I compared the outputs of various games – one which had never given problems (Mr Do’s Castle) with three which were troublesome (Phoenix, Pleiads and Q*Bert). The results were interesting. Here’s the vertical sync period from Mr Do’s Castle:


In all the scope pictures, the red trace is the sync output from the game, and the blue line is the vertical sync from my electronics which I’m just using to trigger the scope at the right time.

In this case, the narrow red pulses are the horizontal sync pulses, and the broad area between the dotted lines is the vertical sync pulse. It’s six lines, or about 386 microseconds, wide, which seems to be good enough to keep the monitor happy.

Examining Pleiads and Phoenix, which have the same video electronics, here’s the horizontal sync pulse:


Oh dear, It’s only 3 microseconds wide when it ought to be 4.7. And the vertical sync pulse?


It’s a full eight lines wide, or more than 500 microseconds. Those numbers are way off what the monitor is expecting. The result is that the monitor refuses to give a stable picture, which makes playing the game very tricky:


Looking at Q*Bert, its horizontal sync pulses are nearly three times as wide as they should be, at 12.6 microseconds:


and Q*Bert’s vertical sync pulse looks like this:


It lasts more than a millisecond! That’s miles off. The effect on the picture looks like this:


That’s as stable as I could get it. Notice how the left hand side (which is actually the top – the monitor is rotated 90 degrees)  is curved and wobbly. It was fairly hard to adjust the monitor to get the picture stable enough to take a photo.

There are solutions to these problems which involve modifying the game boards themselves, but I didn’t want to do that. I think they’re interesting historical artefacts (even the bootleg ones) and I try to keep them as original as possible. I wanted to fix the sync problems outside the board.

After a bit of experimenting, I came up with a little circuit which regenerates the sync pulses to be a bit more standard.


Untangling the rat’s-nest of wires, the schematic diagram looks like this:


The circuit is simple and cheap, using two standard TTL logic ICs. It ought to work with 74HC series chips as well, but some of the resistor values might need changing. The diode is any common-or-garden signal diode: a 1N4148 or 1N914 is fine. It works like this.

  • IC1B is a monostable which triggers on every sync pulse, generating a pulse 4.7 microseconds long. These become the new horizontal sync pulses.
  • IC2B combined with D1, R3 and C3 form a sync separator which triggers the monostable in IC1C only on sync pulses which are longer than about 40 microseconds.
  • IC1C is a monostable which generates vertical sync pulses about 200 microseconds long.
  • IC2E combines the new horizontal and vertical sync pulses into a new sync signal.

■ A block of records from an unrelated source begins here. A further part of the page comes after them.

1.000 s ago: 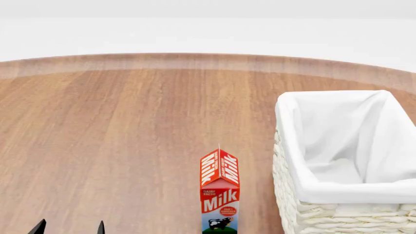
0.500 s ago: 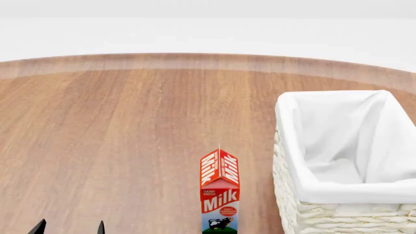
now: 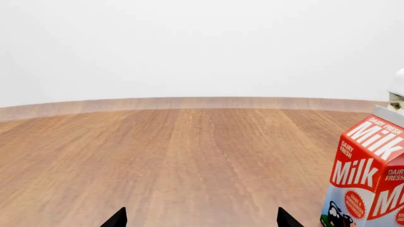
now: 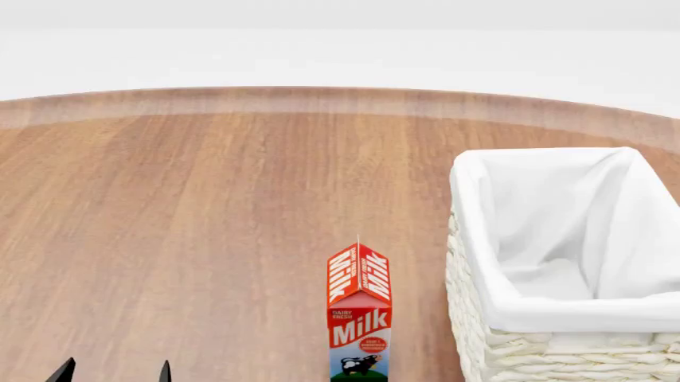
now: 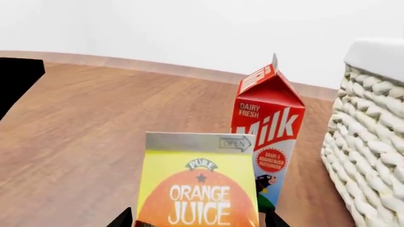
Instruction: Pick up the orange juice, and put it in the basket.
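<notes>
The orange juice [image 5: 198,189], a yellow carton with an orange panel and white lettering, shows only in the right wrist view. It stands close in front of the camera, between my right gripper's [image 5: 198,220] two black fingertips [image 5: 125,219], with a small gap on each side. That gripper is open. The basket [image 4: 499,298], white wicker with a cloth liner, stands at the right of the table; its wall also shows in the right wrist view [image 5: 372,137]. My left gripper [image 4: 114,372] is open and empty, low at the front left [image 3: 200,220]. The orange juice is out of the head view.
A red-and-white milk carton [image 4: 359,310] stands upright just left of the basket, behind the orange juice [image 5: 268,123], and to one side in the left wrist view [image 3: 369,175]. A black shape [image 5: 16,82] sits at the right wrist view's edge. The round wooden table [image 4: 212,199] stretches far back.
</notes>
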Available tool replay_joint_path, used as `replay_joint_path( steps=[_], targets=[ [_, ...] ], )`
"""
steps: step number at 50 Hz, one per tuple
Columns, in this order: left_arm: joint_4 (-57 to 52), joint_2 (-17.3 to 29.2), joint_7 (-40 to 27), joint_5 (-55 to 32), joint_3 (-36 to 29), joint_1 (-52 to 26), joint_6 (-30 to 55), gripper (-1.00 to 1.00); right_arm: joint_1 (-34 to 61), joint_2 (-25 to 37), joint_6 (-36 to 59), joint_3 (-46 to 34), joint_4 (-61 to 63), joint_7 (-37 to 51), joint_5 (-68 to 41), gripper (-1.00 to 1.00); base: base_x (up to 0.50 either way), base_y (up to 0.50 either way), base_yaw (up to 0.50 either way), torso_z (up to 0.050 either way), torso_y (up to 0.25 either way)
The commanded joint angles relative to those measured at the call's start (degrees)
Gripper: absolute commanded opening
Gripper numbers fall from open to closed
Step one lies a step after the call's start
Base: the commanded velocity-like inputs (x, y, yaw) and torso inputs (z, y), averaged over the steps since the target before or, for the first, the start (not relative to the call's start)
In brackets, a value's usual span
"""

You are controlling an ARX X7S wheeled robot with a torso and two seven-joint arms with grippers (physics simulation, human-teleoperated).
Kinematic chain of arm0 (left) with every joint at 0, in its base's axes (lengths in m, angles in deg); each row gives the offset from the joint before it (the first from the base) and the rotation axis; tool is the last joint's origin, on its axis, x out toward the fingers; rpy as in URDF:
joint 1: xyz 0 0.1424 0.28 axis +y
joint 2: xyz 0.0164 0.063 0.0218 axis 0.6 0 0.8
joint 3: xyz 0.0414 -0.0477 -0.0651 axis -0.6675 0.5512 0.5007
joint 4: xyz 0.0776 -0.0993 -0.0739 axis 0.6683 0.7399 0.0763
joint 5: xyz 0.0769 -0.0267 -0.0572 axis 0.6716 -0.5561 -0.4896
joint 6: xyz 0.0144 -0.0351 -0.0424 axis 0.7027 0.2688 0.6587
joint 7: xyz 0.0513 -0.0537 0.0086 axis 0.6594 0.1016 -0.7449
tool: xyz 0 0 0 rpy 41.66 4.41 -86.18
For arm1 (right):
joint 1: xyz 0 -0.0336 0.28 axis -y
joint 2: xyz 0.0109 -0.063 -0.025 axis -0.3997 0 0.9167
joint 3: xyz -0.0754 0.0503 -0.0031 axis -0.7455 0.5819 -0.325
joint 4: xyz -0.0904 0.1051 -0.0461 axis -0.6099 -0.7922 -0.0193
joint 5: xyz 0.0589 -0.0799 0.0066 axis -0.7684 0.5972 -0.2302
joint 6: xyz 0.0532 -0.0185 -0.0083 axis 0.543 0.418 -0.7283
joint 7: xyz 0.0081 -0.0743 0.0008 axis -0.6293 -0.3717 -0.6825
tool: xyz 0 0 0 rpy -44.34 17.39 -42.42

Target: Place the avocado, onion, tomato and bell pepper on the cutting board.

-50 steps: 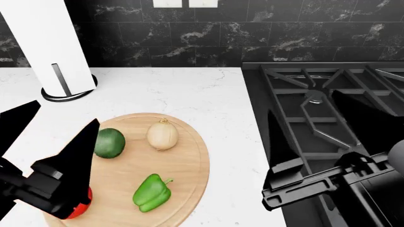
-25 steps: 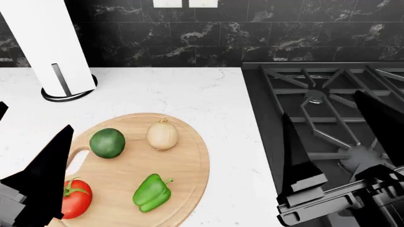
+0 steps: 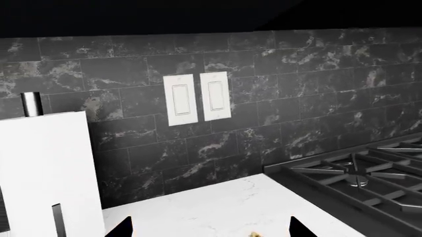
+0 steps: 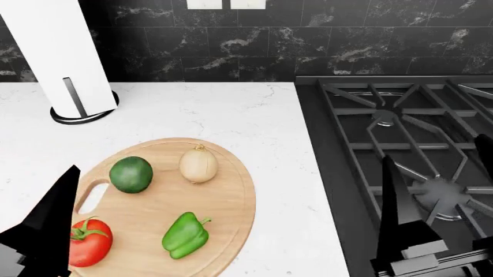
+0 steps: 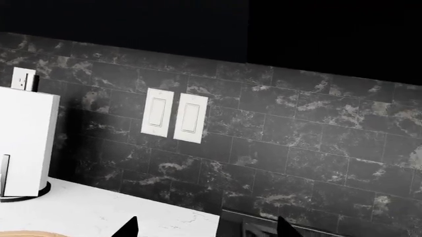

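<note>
the avocado (image 4: 131, 174), onion (image 4: 198, 165), tomato (image 4: 90, 242) and bell pepper (image 4: 185, 235) all lay on the cutting board (image 4: 228, 202), apart from one another. the left gripper (image 3: 205, 228) and the right gripper (image 5: 207, 227) each held nothing, fingertips spread wide. the left gripper's finger (image 4: 48, 228) overlapped the board's near edge.
</note>
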Motion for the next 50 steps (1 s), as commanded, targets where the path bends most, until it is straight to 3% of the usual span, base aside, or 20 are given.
replay_joint_path(
  steps=[1, 12, 23, 34, 50],
  targets=[
    [0.1, -6.4, 3.4, -0.5, 4.9, -7.6, 12.8, 1.0, -2.3, 0.8, 1.0, 5.4, 0.0, 0.1, -2.5, 1.0, 0.0, 0.0, 0.0, 0.0, 0.0],
    [0.6, -6.2, 3.0, -3.2, 9.2, -8.0, 12.5, 1.0, -3.2, 1.4, 1.0, 10.4, 0.0, 0.1, -6.6, 1.0, 0.0, 0.0, 0.0, 0.0, 0.0],
    [2.1, -7.0, 2.0, -7.5, 14.9, -8.0, 6.5, 1.0, -2.7, 10.2, -2.8, 20.2, 0.0, 0.1, -15.8, 1.0, 0.0, 0.0, 0.0, 0.0, 0.0],
    [2.5, -7.0, 2.4, -7.4, 17.6, -8.2, 6.3, 1.0, -1.8, 15.2, -5.6, 23.4, 0.0, 0.1, -18.3, 1.0, 0.0, 0.0, 0.0, 0.0, 0.0],
    [3.3, -9.3, 4.7, -8.7, 21.6, -7.6, 5.5, 1.0, 1.1, 14.2, -7.1, 24.9, 0.0, 0.1, -20.2, 1.0, 0.0, 0.0, 0.0, 0.0, 0.0]
  ],
)
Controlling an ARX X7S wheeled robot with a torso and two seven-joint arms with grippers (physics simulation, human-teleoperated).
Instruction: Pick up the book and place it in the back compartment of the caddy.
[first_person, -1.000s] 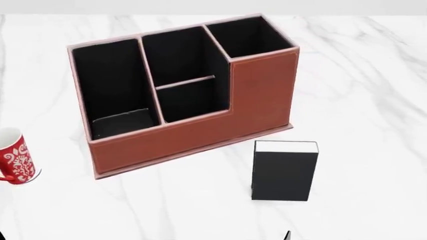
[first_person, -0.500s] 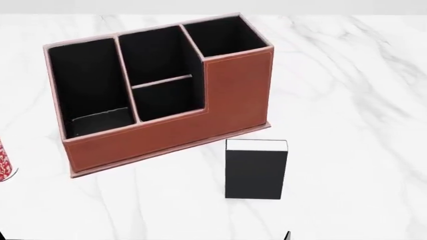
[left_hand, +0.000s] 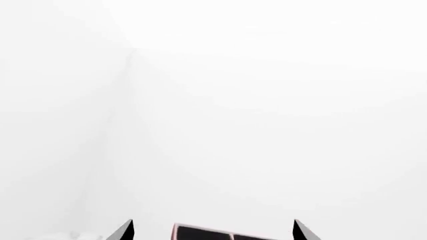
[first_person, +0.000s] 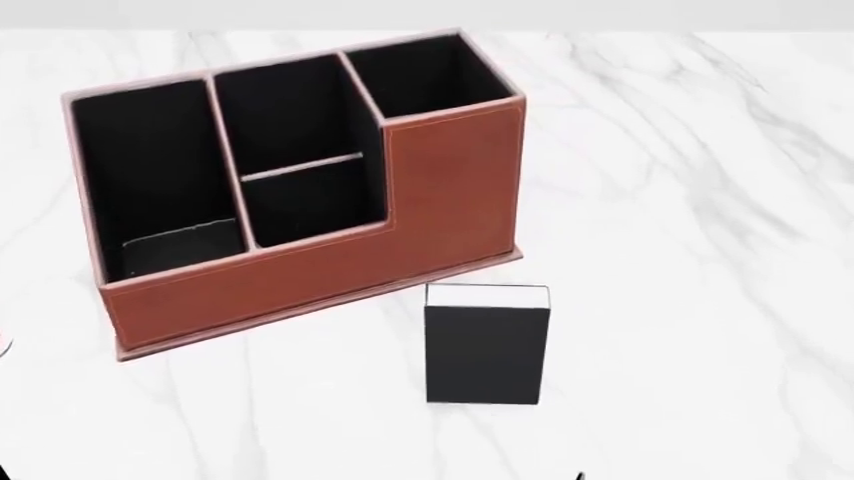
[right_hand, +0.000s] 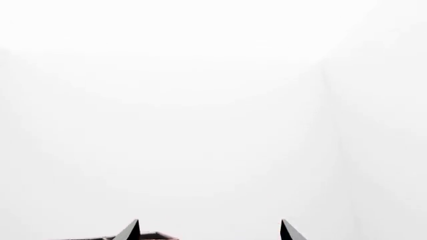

The output isn’t what you might call broadcast standard, but it’s close enough to make the monitor happy. I’ve tried it on a few games and it works even on games which the monitor was happy with before. Here’s the results from Pleiads:


Nice horizontal sync pulses, with a vertical pulse 193 microseconds long. There are a few extra pulses around but the monitor doesn’t seem to mind.


The results from Q*Bert are also good, though the vertical sync looks even more odd:


The vertical sync pulse is a sensible length, but there’s a long pause after it before the horizontal pulses start again. That doesn’t bother the monitor, though, and all the wobbles have gone away. Here’s the test setup in use.

Img_7777Sorry about the mess, but at least the display on the monitor is tidy. Mission accomplished.


12 thoughts on “That syncing feeling: classic arcade games that won’t stay still

  1. martinjonestechnology Post author

    Having just revisited this circuit and built a permanent version, I’ve discovered a mistake in the circuit diagram: R1 should be 6.8k, not 680R. I’m sure the resistor I used came out of the 680R drawer, but it’s not what I thought it was…

      1. martinjonestechnology Post author

        There are only about half a dozen parts in it – what’s your particular query? Apart from the 6.8k/680R mixup I’ve already mentioned in the comments, everything’s straightforward.

  2. Pingback: ‘Arcade sync stabilizer’ by Martin Jones |

  3. Alex

    I’ve built the circuit and used it with my supergun and it raised the compatibility with my CRT TVs by 66,6% since one of my three TVs still refuses to give a stable picture. Is it possible to adjust the horizontal sync to 4.85 microseconds instead of 4.7? I’ve read somewhere the standard Hsync for NTSC tvs is 4.85 us and since I use a supergun to play arcade games on regular tvs, I think I REALLY need a more broadcast standard sync signal. The circuit is a marvel. I’m just trying to adjust it for my needs to maximize compatibility. Can these adjustments be made simply by changing the caps/resistors (R1,C1) values? How would be this circuit to match the broadcast standards with a safe margin? Thanks a lot.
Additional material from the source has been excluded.